# ameristep hitman climber treestand?



## road_kill (Feb 26, 2009)

i dunno about that model personally but summit does make good climbers...probably one of the best companys for climbers.....who makes the lightest and largest is what i would like to know....im a fairly big guy so i need room but i dont wanna tote a van on my back for 2 miles either......whats the best compromise???


----------



## bowhunterjon (Jan 24, 2009)

ttt


----------



## Riversedge9712 (Apr 28, 2008)

road_kill said:


> i dunno about that model personally but summit does make good climbers...probably one of the best companys for climbers.....who makes the lightest and largest is what i would like to know....im a fairly big guy so i need room but i dont wanna tote a van on my back for 2 miles either......whats the best compromise???

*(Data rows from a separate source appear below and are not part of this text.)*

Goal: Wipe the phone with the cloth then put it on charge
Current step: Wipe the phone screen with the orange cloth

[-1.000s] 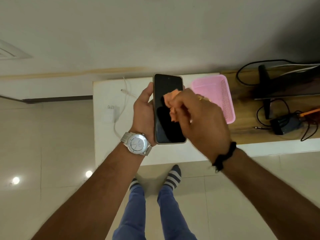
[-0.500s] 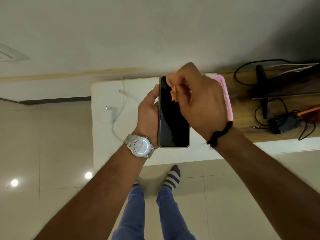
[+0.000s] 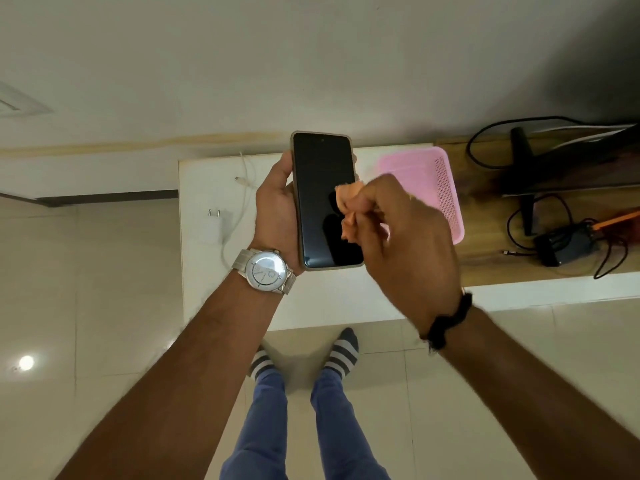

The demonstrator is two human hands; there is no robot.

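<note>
A black phone (image 3: 320, 188) in a beige case stands upright, screen facing me, in my left hand (image 3: 275, 209), which grips its left edge and back. My right hand (image 3: 405, 237) pinches a small bunched orange cloth (image 3: 348, 209) and presses it on the right middle of the screen. On the white table (image 3: 207, 271) to the left lie a white charger plug (image 3: 213, 225) and its white cable (image 3: 244, 174), with the connector end free.
A pink plastic basket (image 3: 446, 188) sits on the table behind my right hand. To the right, a wooden surface (image 3: 491, 244) carries a monitor stand (image 3: 523, 174), black cables and a dark adapter (image 3: 568, 245). My socked feet stand on the tiled floor below.
My right hand has slid the cloth from the top of the screen down to its middle. The phone has shifted slightly left and up in my left hand.
</note>
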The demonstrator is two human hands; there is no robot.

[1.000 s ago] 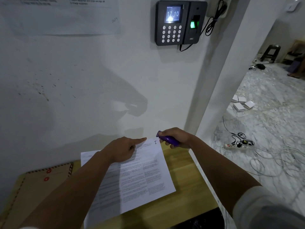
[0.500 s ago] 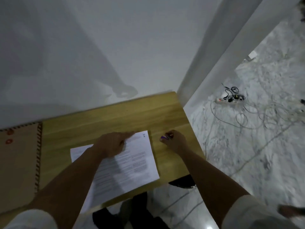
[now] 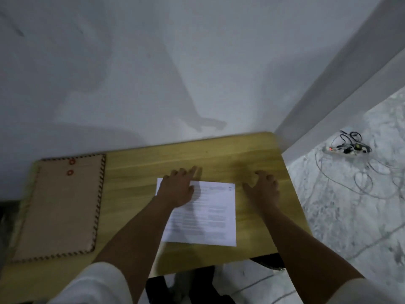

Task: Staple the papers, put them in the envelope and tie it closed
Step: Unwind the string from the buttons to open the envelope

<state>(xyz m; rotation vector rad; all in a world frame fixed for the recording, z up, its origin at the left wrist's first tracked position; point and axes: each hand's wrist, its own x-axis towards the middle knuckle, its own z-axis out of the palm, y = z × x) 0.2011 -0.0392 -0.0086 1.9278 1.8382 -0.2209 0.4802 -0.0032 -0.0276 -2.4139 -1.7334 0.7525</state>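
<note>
papers: the printed sheets [image 3: 203, 213] lie flat on the wooden table [image 3: 219, 154], towards its right half, top edge pointing at the wall. There's a small dark mark at the top right corner, could be a staple, but it's too blurry to call.

left hand: the left hand [image 3: 178, 188] rests flat on the top left part of the papers, fingers spread and reaching past the top edge onto the wood. It's pressing them down, not gripping anything.

right hand: the right hand [image 3: 263, 187] sits on the bare table just beside the right edge of the papers. Fingers look loosely bent. I can't make out a stapler under it or in it (honestly can't tell if there's something small tucked under the palm), so I won't say more than that.

envelope: the brown string-tie envelope [image 3: 63, 205] lies on the left side of the table, well apart from the papers. Its two red button discs [image 3: 70, 166] are at the end nearest the wall. It looks flat and untouched, and I can't see the string wound round anything.

progress: my guess is we're early. Stapling is either just finished or about to happen, can't say which. Sliding the papers into the envelope and tying it are clearly both left to do.

around: pale wall behind the table, marble floor to the right with a power strip [image 3: 348, 148] and a tangle of cables.
</note>
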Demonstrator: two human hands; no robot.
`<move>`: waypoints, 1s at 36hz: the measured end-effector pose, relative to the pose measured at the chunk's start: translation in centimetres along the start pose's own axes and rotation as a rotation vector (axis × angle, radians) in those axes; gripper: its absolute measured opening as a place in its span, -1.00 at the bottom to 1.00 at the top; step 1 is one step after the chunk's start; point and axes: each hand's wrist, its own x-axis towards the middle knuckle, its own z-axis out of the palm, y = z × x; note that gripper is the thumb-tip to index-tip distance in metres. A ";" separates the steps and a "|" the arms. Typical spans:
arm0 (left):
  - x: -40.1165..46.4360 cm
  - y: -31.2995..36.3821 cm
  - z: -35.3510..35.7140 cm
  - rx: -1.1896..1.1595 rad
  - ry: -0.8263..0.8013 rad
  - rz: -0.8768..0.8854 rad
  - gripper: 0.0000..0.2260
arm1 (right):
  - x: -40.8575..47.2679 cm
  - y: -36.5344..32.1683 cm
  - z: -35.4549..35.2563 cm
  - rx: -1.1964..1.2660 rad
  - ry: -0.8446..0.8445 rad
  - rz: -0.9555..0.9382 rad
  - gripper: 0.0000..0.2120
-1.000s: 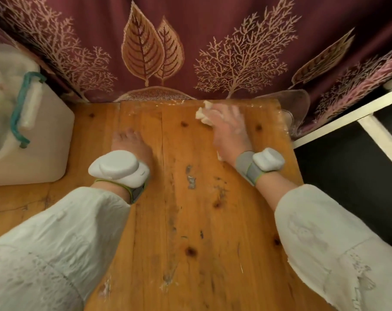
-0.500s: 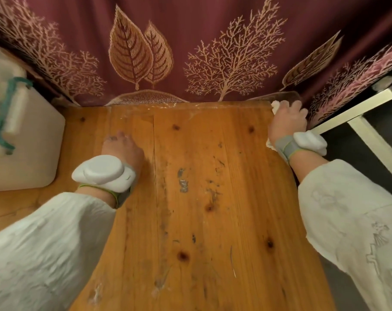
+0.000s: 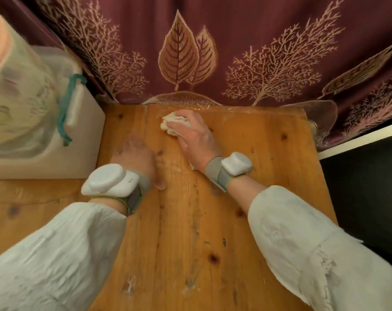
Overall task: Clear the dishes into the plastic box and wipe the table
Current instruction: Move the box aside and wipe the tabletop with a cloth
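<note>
Nearest on the table (image 3: 190, 254), bare scuffed wood shows between two pale sleeves, with no dishes on it. Further in, left of middle, the left hand (image 3: 136, 160) rests on the boards; its fingers are blurred and seem loosely bent, holding nothing. Beyond it, close to the far edge, the right hand (image 3: 190, 135) presses a cloth (image 3: 171, 123) flat against the wood, fingers spread over the wad and curled a little round its crumpled front. The cloth looks soft, light and limp, likely to bunch or slip out under a sideways push, so I judge it is best held with the palm on top and fingertips hooked over its leading fold. At the far left corner stands the box (image 3: 85, 153), teal latch on its side, something blurred inside. A curtain (image 3: 235, 52) hangs behind.
</note>
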 end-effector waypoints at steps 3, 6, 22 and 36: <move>0.1 0.1 0.2 0.022 0.055 0.019 0.00 | 1.8 -1.5 2.6 -0.068 -0.035 -0.103 -0.68; 0.5 0.6 0.4 0.040 0.085 -0.004 -0.03 | 3.3 -1.9 5.0 -0.186 -0.133 -0.217 -0.67; -0.4 0.0 -0.7 0.031 -0.024 0.043 0.06 | 1.3 6.3 -2.3 -0.332 -0.005 0.040 -0.63; 0.8 0.5 -0.3 -0.044 0.012 -0.028 0.07 | -1.5 10.8 -9.1 -0.466 0.276 0.761 -0.60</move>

Summit Goliath or titian i have both and highly recamend i am 6'4 and 275 and can and have sat in both from daylight til dark


----------



## bowhunterjon (Jan 24, 2009)

i like the look of them, but don't really see the point in buying one for 300+ when i can get one that is almost the same for $100 (4 or more out of 5)


----------



## bowhunterjon (Jan 24, 2009)

i like the look of them, but don't really see the point in buying one for 300+ when i can get one that is almost the same for $100 (4 or more out of 5) 

*for $100 cheaper*


----------



## bdgerfn20 (Feb 24, 2009)

I dont know much about other climbers but i do know that summits are GREAT. I would definitly say that it is impossible to go wrong with a summit, but take it how you want it cause i know nothing about the other brands:confused


----------



## encoredxt (Dec 13, 2008)

*TreeWalker*

Look into treewalker. They are a AT sponser. Great Stand. light an comfy :wink:


----------



## MI_Archer (Mar 6, 2009)

i have the hitman and had to run screws thru the back of the top section of stand where it hooks up to the tree just to get it to bite into the tree i would not recomend it to anyone but that is just my opinion i am currently trying to sell it


----------



## statechamp08 (Mar 24, 2009)

I have the gorilla greyback and it has worked well for me during the past 4 seasons. It's fairly light weight and is easy to set up.


----------